First up is a picture of the Ravensburger 500-piece jigsaw unimaginatively titled Green Steam Engine. Kevin's painting features Gresley 'V2' class 2-6-2 locomotive No.4791 passing a rural house with two children looking on from the garden gate. A man standing by his vintage Austin car is also included, admiring the green engine as it roars by.
Next are two pics showing all or part of a Kevin Walsh painting used in the jigsaw trade. The first, picture number two overall, shows the 1000-piece jigsaw by King International titled Following the Trains. The painting is typically Kevin's featuring a wonderful steam train, in this case the famous express 'The Flying Scotsman', being admired by a couple of children and the family pet. Included in the scene is a tractor, a vintage Royal Mail post van and a postman collecting mail from a lineside post box. The scene is typically rural and nostalgic, the inclusion of the vintage post van and tractor adding more impact the the countryside scene isolated in the jigsaw pictured below. The locomotive heading the express is Gresley 'A1' class 4-6-2, No.4472 Flying Scotsman.
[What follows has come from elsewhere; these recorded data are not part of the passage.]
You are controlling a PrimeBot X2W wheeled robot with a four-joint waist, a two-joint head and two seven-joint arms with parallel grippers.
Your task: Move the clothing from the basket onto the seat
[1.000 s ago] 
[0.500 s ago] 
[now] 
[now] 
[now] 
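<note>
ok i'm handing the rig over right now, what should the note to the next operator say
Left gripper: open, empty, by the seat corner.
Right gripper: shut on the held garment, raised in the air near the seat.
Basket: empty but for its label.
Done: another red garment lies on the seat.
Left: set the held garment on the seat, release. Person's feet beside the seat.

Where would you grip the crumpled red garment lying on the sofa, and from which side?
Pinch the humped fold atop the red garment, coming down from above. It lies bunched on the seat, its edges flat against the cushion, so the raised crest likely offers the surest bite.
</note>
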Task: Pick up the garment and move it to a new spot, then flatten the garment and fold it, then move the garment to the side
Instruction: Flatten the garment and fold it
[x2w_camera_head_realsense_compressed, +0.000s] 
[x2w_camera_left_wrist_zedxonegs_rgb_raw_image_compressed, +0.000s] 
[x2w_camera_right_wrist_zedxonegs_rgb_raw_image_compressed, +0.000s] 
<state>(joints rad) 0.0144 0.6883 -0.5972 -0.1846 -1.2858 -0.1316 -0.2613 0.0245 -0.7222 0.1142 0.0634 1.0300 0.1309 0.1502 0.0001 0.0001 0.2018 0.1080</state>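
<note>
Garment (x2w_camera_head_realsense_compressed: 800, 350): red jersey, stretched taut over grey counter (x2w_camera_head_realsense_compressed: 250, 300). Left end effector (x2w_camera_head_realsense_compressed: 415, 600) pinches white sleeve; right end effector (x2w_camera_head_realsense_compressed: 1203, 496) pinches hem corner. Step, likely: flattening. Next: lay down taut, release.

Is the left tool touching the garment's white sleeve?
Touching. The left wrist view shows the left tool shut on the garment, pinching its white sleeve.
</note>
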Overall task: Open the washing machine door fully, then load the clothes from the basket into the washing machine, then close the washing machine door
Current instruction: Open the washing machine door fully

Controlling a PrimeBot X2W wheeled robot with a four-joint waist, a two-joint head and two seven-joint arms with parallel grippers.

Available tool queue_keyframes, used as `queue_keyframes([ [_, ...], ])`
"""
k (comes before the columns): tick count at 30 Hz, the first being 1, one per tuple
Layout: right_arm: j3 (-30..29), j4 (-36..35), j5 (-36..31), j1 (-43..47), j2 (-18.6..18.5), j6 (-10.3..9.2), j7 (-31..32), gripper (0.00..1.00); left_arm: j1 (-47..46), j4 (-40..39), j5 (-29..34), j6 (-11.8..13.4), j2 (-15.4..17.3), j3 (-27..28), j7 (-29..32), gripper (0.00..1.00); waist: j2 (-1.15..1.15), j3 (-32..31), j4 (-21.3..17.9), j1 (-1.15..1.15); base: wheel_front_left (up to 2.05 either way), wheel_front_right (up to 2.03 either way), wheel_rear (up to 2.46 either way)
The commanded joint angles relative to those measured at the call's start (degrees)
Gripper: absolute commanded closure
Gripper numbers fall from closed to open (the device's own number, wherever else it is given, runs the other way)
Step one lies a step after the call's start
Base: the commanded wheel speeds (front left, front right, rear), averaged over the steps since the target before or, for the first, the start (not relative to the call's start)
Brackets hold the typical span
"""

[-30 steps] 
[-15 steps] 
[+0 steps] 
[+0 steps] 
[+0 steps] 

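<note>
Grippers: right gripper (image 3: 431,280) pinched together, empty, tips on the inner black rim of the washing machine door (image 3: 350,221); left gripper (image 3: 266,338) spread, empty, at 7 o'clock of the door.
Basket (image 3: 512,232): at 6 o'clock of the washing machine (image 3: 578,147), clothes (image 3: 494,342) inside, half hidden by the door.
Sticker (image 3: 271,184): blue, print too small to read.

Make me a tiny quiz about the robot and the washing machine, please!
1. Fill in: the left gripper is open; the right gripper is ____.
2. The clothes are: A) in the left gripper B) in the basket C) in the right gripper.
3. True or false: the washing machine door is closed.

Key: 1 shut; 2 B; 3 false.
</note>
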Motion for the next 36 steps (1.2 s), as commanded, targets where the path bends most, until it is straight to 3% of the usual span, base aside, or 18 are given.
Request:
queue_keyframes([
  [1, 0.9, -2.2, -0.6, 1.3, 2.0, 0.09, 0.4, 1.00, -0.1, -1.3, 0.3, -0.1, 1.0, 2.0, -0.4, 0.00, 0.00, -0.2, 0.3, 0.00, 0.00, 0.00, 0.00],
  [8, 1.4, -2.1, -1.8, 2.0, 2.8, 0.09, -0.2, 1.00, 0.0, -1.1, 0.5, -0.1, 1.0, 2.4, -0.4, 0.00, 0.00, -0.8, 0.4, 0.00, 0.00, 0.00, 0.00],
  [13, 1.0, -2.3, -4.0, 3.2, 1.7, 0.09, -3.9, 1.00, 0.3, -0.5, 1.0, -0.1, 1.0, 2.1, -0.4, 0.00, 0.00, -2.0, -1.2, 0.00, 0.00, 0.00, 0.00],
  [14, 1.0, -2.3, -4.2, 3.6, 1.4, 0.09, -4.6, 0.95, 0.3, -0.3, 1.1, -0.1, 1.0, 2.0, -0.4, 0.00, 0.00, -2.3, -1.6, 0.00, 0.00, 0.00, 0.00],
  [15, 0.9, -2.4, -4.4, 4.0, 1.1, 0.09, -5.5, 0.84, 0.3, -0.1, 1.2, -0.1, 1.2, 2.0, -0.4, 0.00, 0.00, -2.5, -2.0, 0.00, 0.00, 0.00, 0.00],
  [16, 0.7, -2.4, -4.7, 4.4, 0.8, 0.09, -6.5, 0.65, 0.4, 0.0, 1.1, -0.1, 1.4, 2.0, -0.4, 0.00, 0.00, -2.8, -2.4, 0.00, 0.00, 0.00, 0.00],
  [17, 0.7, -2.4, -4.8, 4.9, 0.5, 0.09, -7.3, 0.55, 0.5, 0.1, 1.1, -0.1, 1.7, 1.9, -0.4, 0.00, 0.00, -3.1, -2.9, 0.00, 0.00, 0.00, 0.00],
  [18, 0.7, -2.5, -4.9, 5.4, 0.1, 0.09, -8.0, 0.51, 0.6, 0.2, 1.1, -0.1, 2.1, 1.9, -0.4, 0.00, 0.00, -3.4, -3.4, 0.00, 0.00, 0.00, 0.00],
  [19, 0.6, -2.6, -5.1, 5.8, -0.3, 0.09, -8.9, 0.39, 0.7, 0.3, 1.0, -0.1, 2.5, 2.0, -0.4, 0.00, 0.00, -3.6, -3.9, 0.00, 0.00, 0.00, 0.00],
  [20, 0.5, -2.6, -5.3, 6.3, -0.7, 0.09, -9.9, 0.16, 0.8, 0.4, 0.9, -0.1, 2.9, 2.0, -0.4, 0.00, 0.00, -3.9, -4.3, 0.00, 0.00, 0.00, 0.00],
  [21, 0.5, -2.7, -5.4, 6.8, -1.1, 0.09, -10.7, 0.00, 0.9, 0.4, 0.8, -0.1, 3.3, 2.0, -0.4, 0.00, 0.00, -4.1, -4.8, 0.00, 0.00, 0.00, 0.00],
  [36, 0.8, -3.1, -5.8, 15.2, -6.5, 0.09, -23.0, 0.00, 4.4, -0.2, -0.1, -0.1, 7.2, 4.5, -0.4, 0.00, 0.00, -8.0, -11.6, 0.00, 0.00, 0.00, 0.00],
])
The jigsaw in picture number three has the same title as the example immediatley above. It is made by Ravensburger and produced in the vertical format from the same Walsh painting (or is it?). To accommodate the shape of the Ravensburger picture the tractor, postman, mail van and post box are 'cut off'; hence, it loses the extra impact inherent in the King jigsaw. The cut off point offers much discussion though. A vertical cut on the right hand side of the King jigsaw, excluding the Royal Mail content, and matching the Ravensburger example, appears to be impossible.
Apologies for using this picture for a second time, but it was important in the context of this post.
The headboard 'The Flying Scotsman', complete with defnite article, was sparingly used from c1950*. The headboard 'Flying Scotsman' was used from c1928 and subsequently remained the most utilized headboard (with slight shape changes) used on the express. However, the number of the locomotive 4472 and the tender lettering LNER (London & North Eastern Railway), infer a pre-1948 date, for the painting. 1948 was the year when the four UK regional railways (LNER, SR, GWR and LMS) were nationalised as British Railways.
A 1928 photograph of the 'Flying Scotsman' express, headed by the Gresley 'A1' class locomotive No.2547 Doncaster, can be viewed on the Internet (Wikipedia).
* Locomotive Headboards. The Complete Story. Author Dave Peel. (ISBN 0-7509-4462-5)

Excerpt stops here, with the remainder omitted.